# [ASSIGNMENT]
Set the whole listing down again, word for word, with no pictures.

# [DATA SECTION]

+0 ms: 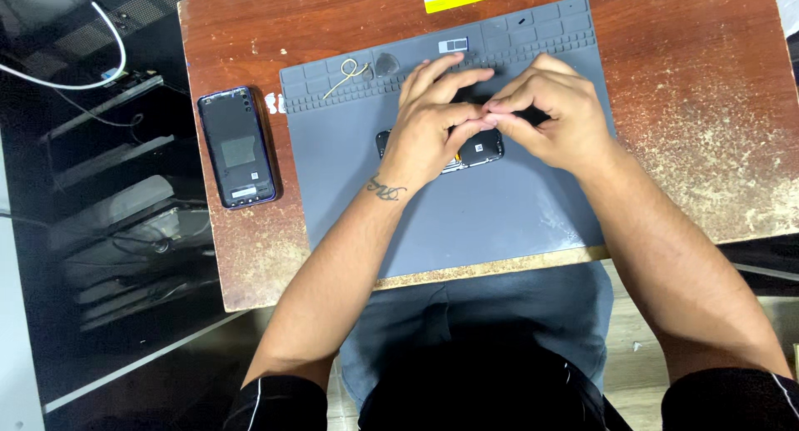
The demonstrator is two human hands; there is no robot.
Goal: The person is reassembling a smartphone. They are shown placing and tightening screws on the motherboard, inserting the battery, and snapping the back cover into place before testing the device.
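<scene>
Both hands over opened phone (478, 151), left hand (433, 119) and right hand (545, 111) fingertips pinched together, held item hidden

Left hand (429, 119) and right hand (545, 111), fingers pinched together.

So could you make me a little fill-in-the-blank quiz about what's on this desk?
1. Both hands, left hand and right hand, meet over an opened phone lying on a ____ work mat.
2. The phone's back cover lies to the ____ of the mat, on the wooden table.
3. A thin ____ tool rests in the mat's top trays.

Missing words: grey; left; metal
</scene>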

# [RESPONSE BELOW]
+0 ms: 
The demonstrator is two human hands; there is no robot.
Goal: The person is reassembling a smartphone. They are shown placing and tightening screws on the motherboard, inserting the battery, and snapping the back cover into place before testing the device.
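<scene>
Both hands over opened phone (478, 151), left hand (433, 119) and right hand (545, 111) fingertips pinched together, held item hidden

Left hand (429, 119) and right hand (545, 111), fingers pinched together.

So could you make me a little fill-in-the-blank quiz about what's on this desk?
1. Both hands, left hand and right hand, meet over an opened phone lying on a ____ work mat.
2. The phone's back cover lies to the ____ of the mat, on the wooden table.
3. A thin ____ tool rests in the mat's top trays.

Missing words: grey; left; metal
</scene>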

That concludes the output.